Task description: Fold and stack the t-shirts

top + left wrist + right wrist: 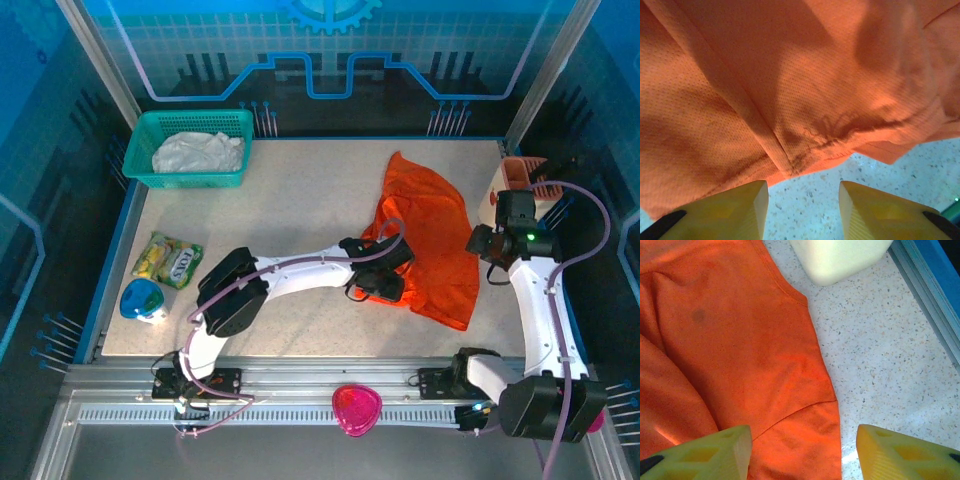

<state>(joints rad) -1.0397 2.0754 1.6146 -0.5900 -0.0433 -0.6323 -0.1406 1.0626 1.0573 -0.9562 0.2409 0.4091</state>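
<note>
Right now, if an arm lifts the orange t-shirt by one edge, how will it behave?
Likely floppy: the orange t-shirt lies crumpled in loose folds, so it should drape and sag from any pinch. Probably light, since the left wrist view shows the fabric as thin mesh. Pushing would probably bunch it rather than slide it whole.

you've got two t-shirts to count: one orange t-shirt [440,250] and one white t-shirt [198,152]. there's one teal mesh basket [150,130]. you'll also find one yellow-green snack packet [168,260], one blue-and-white round object [140,300], one pink rounded piece [357,410] and one white block with an orange top [515,172]. your arms number two, the left arm [290,275] and the right arm [540,300], and so do your grippers, the left gripper [802,190] and the right gripper [805,435]. each gripper shows you two yellow fingers [730,205], which makes four fingers in all. and you have one table [300,190].
</note>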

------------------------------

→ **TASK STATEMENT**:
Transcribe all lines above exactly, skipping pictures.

→ **EXPECTED ANSWER**:
Task description: Fold and stack the t-shirts

top + left wrist + right wrist: 

<state>(joints rad) -1.0397 2.0754 1.6146 -0.5900 -0.0433 -0.6323 -0.1406 1.0626 1.0573 -0.9562 0.2409 0.4091</state>
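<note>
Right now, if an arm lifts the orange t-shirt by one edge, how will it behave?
Likely floppy: the orange t-shirt lies crumpled in loose folds, so it should drape and sag from any pinch. Probably light, since the left wrist view shows the fabric as thin mesh. Pushing would probably bunch it rather than slide it whole.

you've got two t-shirts to count: one orange t-shirt [440,250] and one white t-shirt [198,152]. there's one teal mesh basket [150,130]. you'll also find one yellow-green snack packet [168,260], one blue-and-white round object [140,300], one pink rounded piece [357,410] and one white block with an orange top [515,172]. your arms number two, the left arm [290,275] and the right arm [540,300], and so do your grippers, the left gripper [802,190] and the right gripper [805,435]. each gripper shows you two yellow fingers [730,205], which makes four fingers in all. and you have one table [300,190].
</note>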

This exercise requires no further response.